+++ EXERCISE DATA +++

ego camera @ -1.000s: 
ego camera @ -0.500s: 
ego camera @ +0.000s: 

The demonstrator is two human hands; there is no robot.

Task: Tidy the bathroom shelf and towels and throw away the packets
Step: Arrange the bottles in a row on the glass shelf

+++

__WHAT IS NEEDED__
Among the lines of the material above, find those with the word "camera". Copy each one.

__SOLUTION TO THIS TASK__
ego camera @ -1.000s: 
ego camera @ -0.500s: 
ego camera @ +0.000s: 

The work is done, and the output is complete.